● Stored records
^^^^

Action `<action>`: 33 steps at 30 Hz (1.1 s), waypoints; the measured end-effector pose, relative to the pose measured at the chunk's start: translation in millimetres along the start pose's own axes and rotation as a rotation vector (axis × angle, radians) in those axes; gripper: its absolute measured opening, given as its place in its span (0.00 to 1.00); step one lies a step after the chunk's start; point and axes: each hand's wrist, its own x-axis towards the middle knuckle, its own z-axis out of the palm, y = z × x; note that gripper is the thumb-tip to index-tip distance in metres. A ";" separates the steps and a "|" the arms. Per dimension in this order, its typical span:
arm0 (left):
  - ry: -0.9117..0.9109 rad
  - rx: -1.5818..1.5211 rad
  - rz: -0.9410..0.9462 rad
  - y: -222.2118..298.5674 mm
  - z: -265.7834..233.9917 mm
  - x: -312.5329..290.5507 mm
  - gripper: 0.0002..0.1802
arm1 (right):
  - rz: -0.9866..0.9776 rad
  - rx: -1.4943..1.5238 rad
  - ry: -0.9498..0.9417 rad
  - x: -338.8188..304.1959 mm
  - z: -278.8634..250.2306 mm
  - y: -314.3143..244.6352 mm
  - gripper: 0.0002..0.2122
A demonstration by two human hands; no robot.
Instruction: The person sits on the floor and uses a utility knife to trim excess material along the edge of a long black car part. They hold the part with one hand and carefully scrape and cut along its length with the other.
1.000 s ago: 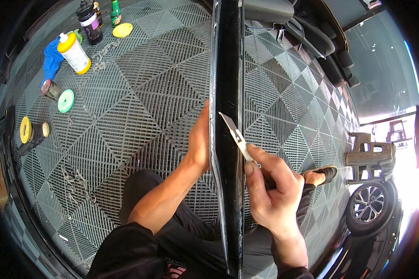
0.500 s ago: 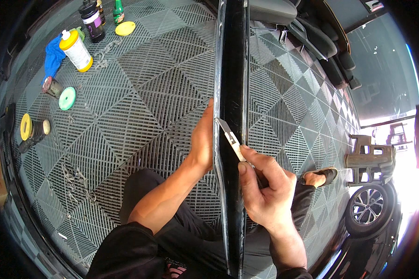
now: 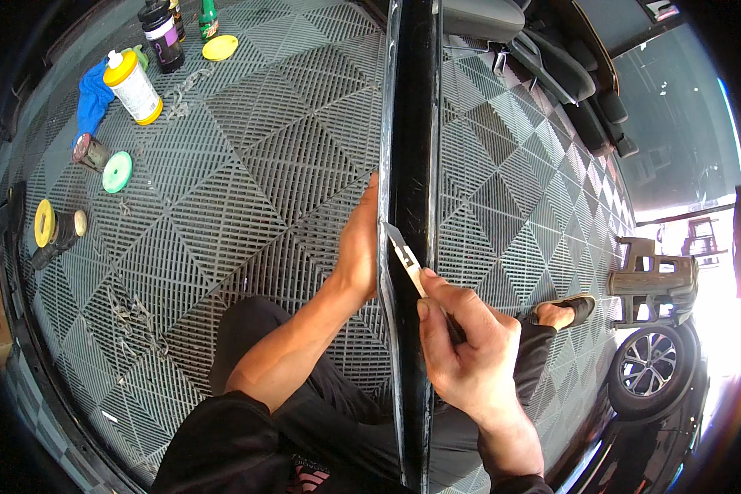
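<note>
A long black panel, seen edge-on, runs from the far end of the view down toward my lap. A pale, scuffed strip follows its left edge. My right hand pinches a utility knife with a pale handle between thumb and fingers. The knife's blade slants to the far left, its tip at the pale strip. Against the panel's left face rests my left hand, fingers stretched out flat and partly hidden by the edge.
Grey grated floor tiles lie all around. At left stand a yellow-capped bottle, a dark bottle, a green polishing pad and a polisher. Car seats, a plastic stool and a wheel are at right.
My right hand and the knife have slid a little toward me along the panel's edge. The left hand stays in nearly the same place.
</note>
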 end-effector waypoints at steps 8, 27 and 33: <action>0.007 0.097 0.026 0.8 -6.5 1.4 0.29 | 0.076 0.005 -0.074 -9.4 -1.2 -5.2 0.10; 0.007 0.053 -0.018 -2.9 -3.3 3.2 0.30 | 0.077 -0.101 -0.134 -28.9 -10.8 -7.5 0.11; 0.029 0.072 -0.018 -3.3 -7.8 4.3 0.29 | 0.062 -0.127 -0.171 -30.5 -13.0 -8.0 0.12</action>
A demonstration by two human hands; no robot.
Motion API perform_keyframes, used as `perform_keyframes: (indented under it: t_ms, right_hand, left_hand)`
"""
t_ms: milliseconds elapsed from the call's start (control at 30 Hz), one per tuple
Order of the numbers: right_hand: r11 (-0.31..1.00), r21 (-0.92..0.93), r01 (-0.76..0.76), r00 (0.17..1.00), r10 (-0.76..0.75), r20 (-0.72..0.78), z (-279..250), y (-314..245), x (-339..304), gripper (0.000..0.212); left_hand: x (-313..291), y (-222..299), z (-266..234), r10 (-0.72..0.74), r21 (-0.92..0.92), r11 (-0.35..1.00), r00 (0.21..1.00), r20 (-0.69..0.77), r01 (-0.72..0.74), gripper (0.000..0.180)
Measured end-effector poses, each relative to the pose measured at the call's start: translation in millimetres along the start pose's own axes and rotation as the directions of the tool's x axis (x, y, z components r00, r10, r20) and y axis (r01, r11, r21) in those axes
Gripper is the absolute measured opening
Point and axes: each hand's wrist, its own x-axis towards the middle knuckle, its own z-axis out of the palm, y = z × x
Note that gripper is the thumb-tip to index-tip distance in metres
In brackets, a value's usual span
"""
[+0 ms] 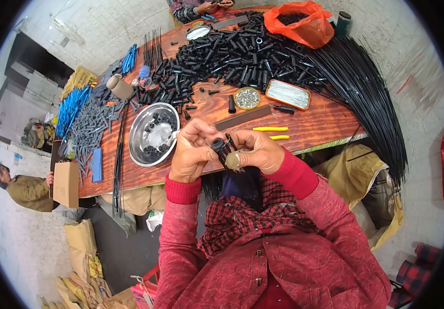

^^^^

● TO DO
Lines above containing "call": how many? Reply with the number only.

● EXERCISE SOLUTION
2